Dr. Bolton quotes an article by Pai and Cummings on sternotomy scars and their treatment (Pai VB, Cummings I. Are there any good treatments for keloid scarring after sternotomy? Interact Cardiovasc Thorac Surg. 2011;13(4):415–418). However, in their article, Pai and Cummings put treatment of hypertrophic and keloid scars under one umbrella. This is a serious mistake since these two types of scars are very different from a histological, genetic, and cosmetic point of view.

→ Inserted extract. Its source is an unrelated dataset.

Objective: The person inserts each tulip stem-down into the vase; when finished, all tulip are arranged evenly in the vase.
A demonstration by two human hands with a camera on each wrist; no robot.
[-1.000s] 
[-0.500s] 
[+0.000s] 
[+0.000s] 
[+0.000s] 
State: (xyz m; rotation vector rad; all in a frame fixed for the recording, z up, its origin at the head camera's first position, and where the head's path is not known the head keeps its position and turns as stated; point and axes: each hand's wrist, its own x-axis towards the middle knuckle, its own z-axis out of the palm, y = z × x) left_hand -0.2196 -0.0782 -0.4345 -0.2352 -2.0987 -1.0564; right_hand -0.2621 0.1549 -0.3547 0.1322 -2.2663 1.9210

As an example: one of the reasons why hypertrophy occurs so often after a sternotomy, as the article mentions, is indeed tension on the wound edges. Keloid often occurs on the ear (after perforation for earrings), an area without any tension on an incision/perforation. Consequently, successful treatment of one type of scar cannot be extrapolated to the other one without actually being tried and proven.
An additional comment on the article by Verhaegen et al (Verhaegen PD, van der Wal MB, Bloemen MC, et al. Sustainable effect of skin stretching for burn scar excision: long-term results of a multicenter randomized controlled trial. Burns. 2011;37(7):1222–1228.) covered in the same Evidence Corner—a Z- or W-plasty is often used in burn care, not to treat a hypertrophic scar itself, but to reduce tension of a contracture (usually over a joint, by releasing the contracture itself) to lower the tension on an adjacent hypertrophic scar.
Michel H.E. Hermans, MD
Hermans Consulting, Inc.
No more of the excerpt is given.